**Instructions to follow**
Write out every line of the data below exactly as given.

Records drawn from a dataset
+++
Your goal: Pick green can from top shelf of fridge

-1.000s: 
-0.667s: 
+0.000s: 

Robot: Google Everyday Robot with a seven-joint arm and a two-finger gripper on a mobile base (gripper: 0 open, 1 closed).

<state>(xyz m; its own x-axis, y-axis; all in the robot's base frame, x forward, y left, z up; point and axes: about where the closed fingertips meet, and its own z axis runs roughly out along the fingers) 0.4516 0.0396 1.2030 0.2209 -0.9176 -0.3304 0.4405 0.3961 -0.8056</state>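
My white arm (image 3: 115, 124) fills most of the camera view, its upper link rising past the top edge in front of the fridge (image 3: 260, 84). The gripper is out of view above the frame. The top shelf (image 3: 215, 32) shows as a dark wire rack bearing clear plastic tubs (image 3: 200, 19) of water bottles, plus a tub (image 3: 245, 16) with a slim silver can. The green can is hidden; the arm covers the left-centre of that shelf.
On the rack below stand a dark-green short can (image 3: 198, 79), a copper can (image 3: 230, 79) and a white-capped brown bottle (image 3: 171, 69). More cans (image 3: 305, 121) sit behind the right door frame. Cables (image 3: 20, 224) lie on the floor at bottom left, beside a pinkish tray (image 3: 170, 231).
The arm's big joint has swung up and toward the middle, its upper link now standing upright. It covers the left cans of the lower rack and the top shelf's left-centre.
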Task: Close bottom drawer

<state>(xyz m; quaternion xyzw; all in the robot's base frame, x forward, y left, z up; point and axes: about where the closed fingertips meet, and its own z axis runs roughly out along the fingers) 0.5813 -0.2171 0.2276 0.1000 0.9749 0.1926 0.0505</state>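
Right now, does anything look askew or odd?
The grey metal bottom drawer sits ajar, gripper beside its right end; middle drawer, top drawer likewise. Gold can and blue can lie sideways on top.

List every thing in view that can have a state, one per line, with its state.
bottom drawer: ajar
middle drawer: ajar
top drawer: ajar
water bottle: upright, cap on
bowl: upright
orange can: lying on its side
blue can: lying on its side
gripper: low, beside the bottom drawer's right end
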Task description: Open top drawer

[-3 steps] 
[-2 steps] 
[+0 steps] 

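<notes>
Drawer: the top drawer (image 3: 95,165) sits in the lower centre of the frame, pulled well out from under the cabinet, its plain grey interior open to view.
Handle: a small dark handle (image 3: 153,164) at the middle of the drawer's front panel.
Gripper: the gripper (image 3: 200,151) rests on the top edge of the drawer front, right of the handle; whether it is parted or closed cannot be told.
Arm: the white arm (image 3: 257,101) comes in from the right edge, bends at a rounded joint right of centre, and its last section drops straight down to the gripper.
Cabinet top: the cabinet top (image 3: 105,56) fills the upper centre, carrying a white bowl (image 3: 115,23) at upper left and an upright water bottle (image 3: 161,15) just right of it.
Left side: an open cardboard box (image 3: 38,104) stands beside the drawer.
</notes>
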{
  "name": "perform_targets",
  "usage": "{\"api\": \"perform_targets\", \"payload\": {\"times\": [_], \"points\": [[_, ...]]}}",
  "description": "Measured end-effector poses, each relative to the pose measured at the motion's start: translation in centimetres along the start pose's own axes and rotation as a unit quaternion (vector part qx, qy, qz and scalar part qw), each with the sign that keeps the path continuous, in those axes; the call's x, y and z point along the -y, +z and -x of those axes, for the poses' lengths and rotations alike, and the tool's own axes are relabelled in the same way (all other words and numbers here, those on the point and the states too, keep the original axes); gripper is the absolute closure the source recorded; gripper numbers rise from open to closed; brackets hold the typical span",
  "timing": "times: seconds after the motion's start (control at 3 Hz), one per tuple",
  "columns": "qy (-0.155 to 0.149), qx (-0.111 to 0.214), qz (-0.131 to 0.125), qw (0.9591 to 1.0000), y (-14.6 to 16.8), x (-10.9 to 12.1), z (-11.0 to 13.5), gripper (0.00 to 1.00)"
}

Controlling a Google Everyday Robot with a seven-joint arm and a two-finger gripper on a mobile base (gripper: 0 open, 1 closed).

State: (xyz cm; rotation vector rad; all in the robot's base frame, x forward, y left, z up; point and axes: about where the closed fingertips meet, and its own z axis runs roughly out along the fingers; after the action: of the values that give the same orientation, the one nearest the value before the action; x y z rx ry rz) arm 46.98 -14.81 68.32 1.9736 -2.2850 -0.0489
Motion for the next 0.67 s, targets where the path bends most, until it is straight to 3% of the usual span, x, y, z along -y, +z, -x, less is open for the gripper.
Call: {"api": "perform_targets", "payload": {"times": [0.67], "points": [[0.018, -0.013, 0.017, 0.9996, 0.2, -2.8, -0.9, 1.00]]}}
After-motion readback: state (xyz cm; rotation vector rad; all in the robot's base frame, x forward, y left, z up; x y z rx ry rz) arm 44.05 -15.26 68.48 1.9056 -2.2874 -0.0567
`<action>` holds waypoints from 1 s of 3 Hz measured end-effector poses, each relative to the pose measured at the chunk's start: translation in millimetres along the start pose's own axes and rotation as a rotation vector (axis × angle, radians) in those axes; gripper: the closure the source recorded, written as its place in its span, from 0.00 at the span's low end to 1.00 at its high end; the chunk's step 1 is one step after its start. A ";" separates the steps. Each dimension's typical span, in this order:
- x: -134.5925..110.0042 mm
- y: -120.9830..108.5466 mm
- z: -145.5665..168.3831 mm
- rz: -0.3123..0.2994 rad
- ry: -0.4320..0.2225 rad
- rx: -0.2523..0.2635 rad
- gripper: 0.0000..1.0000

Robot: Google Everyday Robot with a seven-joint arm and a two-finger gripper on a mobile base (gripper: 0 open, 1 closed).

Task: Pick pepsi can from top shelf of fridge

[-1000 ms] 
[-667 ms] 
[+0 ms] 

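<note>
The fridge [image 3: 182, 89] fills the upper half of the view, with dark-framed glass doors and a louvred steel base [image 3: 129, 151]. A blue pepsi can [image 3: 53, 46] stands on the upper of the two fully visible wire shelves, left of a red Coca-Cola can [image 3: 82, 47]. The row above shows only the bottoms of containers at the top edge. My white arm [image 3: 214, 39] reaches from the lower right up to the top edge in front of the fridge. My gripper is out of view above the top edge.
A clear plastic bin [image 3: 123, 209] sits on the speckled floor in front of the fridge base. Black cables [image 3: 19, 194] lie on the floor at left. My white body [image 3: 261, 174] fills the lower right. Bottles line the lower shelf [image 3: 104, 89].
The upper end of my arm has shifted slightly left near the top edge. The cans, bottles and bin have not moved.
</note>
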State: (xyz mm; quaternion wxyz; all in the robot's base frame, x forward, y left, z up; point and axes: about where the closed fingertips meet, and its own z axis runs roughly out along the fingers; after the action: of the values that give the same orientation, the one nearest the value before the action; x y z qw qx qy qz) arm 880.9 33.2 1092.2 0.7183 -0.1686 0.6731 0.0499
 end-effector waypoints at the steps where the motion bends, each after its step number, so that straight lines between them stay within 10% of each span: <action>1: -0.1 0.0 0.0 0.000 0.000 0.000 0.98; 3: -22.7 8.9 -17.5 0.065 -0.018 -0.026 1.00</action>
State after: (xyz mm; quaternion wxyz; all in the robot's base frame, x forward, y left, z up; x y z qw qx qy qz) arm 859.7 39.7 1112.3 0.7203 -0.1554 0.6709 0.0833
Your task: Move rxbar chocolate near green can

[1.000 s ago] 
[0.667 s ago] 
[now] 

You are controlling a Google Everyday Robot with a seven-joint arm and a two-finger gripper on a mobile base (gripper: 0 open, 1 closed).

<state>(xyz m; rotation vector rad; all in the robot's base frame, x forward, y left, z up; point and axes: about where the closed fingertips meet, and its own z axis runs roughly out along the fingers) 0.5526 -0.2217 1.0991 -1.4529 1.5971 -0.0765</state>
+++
**Result**
Your goal: Pick green can from top shelf of fridge

-1.000s: 
-0.667s: 
+0.000s: 

Robot: Google Everyday Robot with a seven-joint arm and a two-finger gripper on a mobile base (gripper: 0 open, 1 closed).

<state>(xyz m; its own x-axis, y-axis; all in the robot's base frame, x forward, y left, z up; point and axes: about where the closed fingertips meet, and its own z axis runs roughly out along the fingers) 0.4516 0.0396 1.2030 0.2209 -0.9176 -0.3304 0.4405 0.3961 -0.8056</state>
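My white arm (image 3: 115, 124) fills most of the camera view, its upper link rising past the top edge in front of the fridge (image 3: 260, 84). The gripper is out of view above the frame. The top shelf (image 3: 215, 32) shows as a dark wire rack bearing clear plastic tubs (image 3: 200, 19) of water bottles, plus a tub (image 3: 245, 16) with a slim silver can. The green can is hidden; the arm covers the left-centre of that shelf.
On the rack below stand a dark-green short can (image 3: 198, 79), a copper can (image 3: 230, 79) and a white-capped brown bottle (image 3: 171, 69). More cans (image 3: 305, 121) sit behind the right door frame. Cables (image 3: 20, 224) lie on the floor at bottom left, beside a pinkish tray (image 3: 170, 231).
The arm's big joint has swung up and toward the middle, its upper link now standing upright. It covers the left cans of the lower rack and the top shelf's left-centre.
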Task: Close bottom drawer

<state>(xyz m; quaternion xyzw; all in the robot's base frame, x forward, y left, z up; point and axes: about where the closed fingertips meet, and its own z axis runs roughly out along the fingers) 0.5813 -0.2171 0.2276 0.1000 0.9749 0.1926 0.0505</state>
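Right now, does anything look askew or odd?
The grey metal bottom drawer sits ajar, gripper beside its right end; middle drawer, top drawer likewise. Gold can and blue can lie sideways on top.

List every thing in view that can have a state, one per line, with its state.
bottom drawer: ajar
middle drawer: ajar
top drawer: ajar
water bottle: upright, cap on
bowl: upright
orange can: lying on its side
blue can: lying on its side
gripper: low, beside the bottom drawer's right end
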Task description: Open top drawer

[-3 steps] 
[-2 steps] 
[+0 steps] 

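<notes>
Drawer: the top drawer (image 3: 95,165) sits in the lower centre of the frame, pulled well out from under the cabinet, its plain grey interior open to view.
Handle: a small dark handle (image 3: 153,164) at the middle of the drawer's front panel.
Gripper: the gripper (image 3: 200,151) rests on the top edge of the drawer front, right of the handle; whether it is parted or closed cannot be told.
Arm: the white arm (image 3: 257,101) comes in from the right edge, bends at a rounded joint right of centre, and its last section drops straight down to the gripper.
Cabinet top: the cabinet top (image 3: 105,56) fills the upper centre, carrying a white bowl (image 3: 115,23) at upper left and an upright water bottle (image 3: 161,15) just right of it.
Left side: an open cardboard box (image 3: 38,104) stands beside the drawer.
</notes>
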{
  "name": "perform_targets",
  "usage": "{\"api\": \"perform_targets\", \"payload\": {\"times\": [_], \"points\": [[_, ...]]}}",
  "description": "Measured end-effector poses, each relative to the pose measured at the motion's start: translation in centimetres along the start pose's own axes and rotation as a unit quaternion (vector part qx, qy, qz and scalar part qw), each with the sign that keeps the path continuous, in those axes; the call's x, y and z point along the -y, +z and -x of those axes, for the poses' lengths and rotations alike, and the tool's own axes are relabelled in the same way (all other words and numbers here, those on the point and the states too, keep the original axes); gripper is the absolute closure the source recorded; gripper numbers rise from open to closed; brackets hold the typical span",
  "timing": "times: seconds after the motion's start (control at 3 Hz), one per tuple",
  "columns": "qy (-0.155 to 0.149), qx (-0.111 to 0.214), qz (-0.131 to 0.125), qw (0.9591 to 1.0000), y (-14.6 to 16.8), x (-10.9 to 12.1), z (-11.0 to 13.5), gripper (0.00 to 1.00)"
}

Controlling a Google Everyday Robot with a seven-joint arm and a two-finger gripper on a mobile base (gripper: 0 open, 1 closed).

State: (xyz cm; rotation vector rad; all in the robot's base frame, x forward, y left, z up; point and axes: about where the closed fingertips meet, and its own z axis runs roughly out along the fingers; after the action: of the values that give the same orientation, the one nearest the value before the action; x y z rx ry rz) arm 46.98 -14.81 68.32 1.9736 -2.2850 -0.0489
Motion for the next 0.67 s, targets where the path bends most, until it is straight to 3% of the usual span, x, y, z along -y, +z, -x, less is open for the gripper.
Call: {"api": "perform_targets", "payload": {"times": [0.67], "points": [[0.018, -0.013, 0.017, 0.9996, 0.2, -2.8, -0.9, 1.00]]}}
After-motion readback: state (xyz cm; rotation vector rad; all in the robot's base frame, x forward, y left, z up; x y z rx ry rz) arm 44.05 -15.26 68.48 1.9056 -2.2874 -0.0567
`<action>` holds waypoints from 1 s of 3 Hz measured end-effector poses, each relative to the pose measured at the chunk's start: translation in millimetres along the start pose's own axes and rotation as a rotation vector (axis × angle, radians) in those axes; gripper: the closure the source recorded, written as its place in its span, from 0.00 at the span's low end to 1.00 at its high end; the chunk's step 1 is one step after its start. A ";" separates the steps. Each dimension's typical span, in this order:
- x: -134.5925..110.0042 mm
- y: -120.9830..108.5466 mm
- z: -145.5665..168.3831 mm
- rz: -0.3123..0.2994 rad
- ry: -0.4320..0.2225 rad
- rx: -0.2523..0.2635 rad
- gripper: 0.0000..1.0000

Robot: Google Everyday Robot with a seven-joint arm and a two-finger gripper on a mobile base (gripper: 0 open, 1 closed).

Task: Pick pepsi can from top shelf of fridge

[-1000 ms] 
[-667 ms] 
[+0 ms] 

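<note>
The fridge [image 3: 182, 89] fills the upper half of the view, with dark-framed glass doors and a louvred steel base [image 3: 129, 151]. A blue pepsi can [image 3: 53, 46] stands on the upper of the two fully visible wire shelves, left of a red Coca-Cola can [image 3: 82, 47]. The row above shows only the bottoms of containers at the top edge. My white arm [image 3: 214, 39] reaches from the lower right up to the top edge in front of the fridge. My gripper is out of view above the top edge.
A clear plastic bin [image 3: 123, 209] sits on the speckled floor in front of the fridge base. Black cables [image 3: 19, 194] lie on the floor at left. My white body [image 3: 261, 174] fills the lower right. Bottles line the lower shelf [image 3: 104, 89].
The upper end of my arm has shifted slightly left near the top edge. The cans, bottles and bin have not moved.
</note>
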State: (xyz mm; quaternion wxyz; all in the robot's base frame, x forward, y left, z up; point and axes: about where the closed fingertips meet, and its own z axis runs roughly out along the fingers; after the action: of the values that give the same orientation, the one nearest the value before the action; x y z qw qx qy qz) arm 880.9 33.2 1092.2 0.7183 -0.1686 0.6731 0.0499
 end-effector waypoints at the steps where the motion bends, each after its step number, so that straight lines between them stay within 10% of each span: <action>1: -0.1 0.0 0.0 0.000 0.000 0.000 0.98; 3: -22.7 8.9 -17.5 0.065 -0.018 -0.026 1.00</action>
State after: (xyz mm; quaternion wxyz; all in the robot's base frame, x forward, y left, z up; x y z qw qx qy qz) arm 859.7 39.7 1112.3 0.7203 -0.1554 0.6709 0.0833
Your task: Move rxbar chocolate near green can

[1.000 s ago] 
[0.667 s ago] 
[now] 

You are controlling a Google Everyday Robot with a seven-joint arm and a two-finger gripper on a mobile base (gripper: 0 open, 1 closed).

<state>(xyz m; rotation vector rad; all in the robot's base frame, x forward, y left, z up; point and axes: about where the closed fingertips meet, and its own z axis runs roughly out along the fingers) 0.5526 -0.2217 1.0991 -1.4529 1.5971 -0.0765</state>

The full output has already been given.